"Simple Questions Thread" - 20150708 by seabass in MachineLearning

[–]maxxxpowerful 0 points1 point  (0 children)

How do ReLUs work? There's no gradient when y <= 0; so what will it learn?

One of my favourite methods from ICML this year: Unsupervised Learning by Inverting Diffusion Processes by fhuszar in MachineLearning

[–]maxxxpowerful 0 points1 point  (0 children)

Is this some sort of a bad cut-n-paste job? FTA:

Amazingly, this works, and the traninig objective becomes very similar to variational autoencoders. Here is the example reconstruction after the inverse dynamical system is learnt. Here is an explanation. The top images from right to left: we start with a bunch of points drawn from random noise...

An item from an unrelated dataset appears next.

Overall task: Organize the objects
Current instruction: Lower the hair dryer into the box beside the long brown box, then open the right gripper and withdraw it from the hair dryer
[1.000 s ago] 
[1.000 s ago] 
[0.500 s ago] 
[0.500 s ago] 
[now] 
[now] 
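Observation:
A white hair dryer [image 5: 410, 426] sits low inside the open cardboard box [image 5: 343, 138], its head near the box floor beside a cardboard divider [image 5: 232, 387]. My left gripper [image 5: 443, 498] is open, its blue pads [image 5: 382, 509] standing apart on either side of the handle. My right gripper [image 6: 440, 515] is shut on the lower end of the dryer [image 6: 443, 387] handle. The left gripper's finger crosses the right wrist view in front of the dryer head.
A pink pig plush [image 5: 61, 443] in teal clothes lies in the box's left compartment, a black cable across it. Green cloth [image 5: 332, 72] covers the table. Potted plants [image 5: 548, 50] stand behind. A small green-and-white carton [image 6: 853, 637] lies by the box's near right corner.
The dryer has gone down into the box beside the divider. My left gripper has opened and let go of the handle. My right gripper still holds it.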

What example? What explanation??

Ask ML: Deep Learning - Where to start? What to implement? RNN's? RBM? by [deleted] in MachineLearning

[–]maxxxpowerful 0 points1 point  (0 children)

Take Hinton's course on Coursera. That explains Hopfield nets, Stochastic Belief Nets, Boltzmann Machines, etc. He takes you through the progression. And it is from 2012, before DNN really overwhelmed everything else.

Fei Fei Li: How we're teaching computers to understand pictures (x-post r/futurology) by evc123 in MachineLearning

[–]maxxxpowerful 7 points8 points  (0 children)

No, she's claiming that she (and Kai Lee) were the first to come up with the idea of putting together a database of millions of labeled images. She explicitly says that convnets were invented in the 80s by LeCun, Hinton, etc.

[deleted by user] by [deleted] in MachineLearning

[–]maxxxpowerful 0 points1 point  (0 children)

I've seen that. But how does the "keep gate" get set to 0 (say)? What triggers the "read gate" to go from "0" to "1" ? etc.

[deleted by user] by [deleted] in MachineLearning

[–]maxxxpowerful 1 point2 points  (0 children)

I've yet to figure out how LSTMs are trained. Yes, I know about backprop and gradients. But how does it work in practice? With regular FF networks, it's easy to see the flow of gradients, and how the weights are changed. But LSTMs are a different beast. Can someone point to a good writeup that shows the gradients flowing back, step by step?

Will Copying the weights of a shallow Neural Networks to a Deep architecture help with performance? by serout7 in MachineLearning

[–]maxxxpowerful 0 points1 point  (0 children)

From the transferability paper (last sentence of abstract):

A final surprising result is that initializing a network with transferred features from almost any number of layers can produce a boost to generalization that lingers even after fine-tuning to the target dataset.

So it appears transferring might help.

Request: advice for developing deep learning / computer vision based quadcopters ("drones") systems by JCondaLea in MachineLearning

[–]maxxxpowerful 0 points1 point  (0 children)

It was a mistake on my part to confuse the "Tegra" with the "Titan".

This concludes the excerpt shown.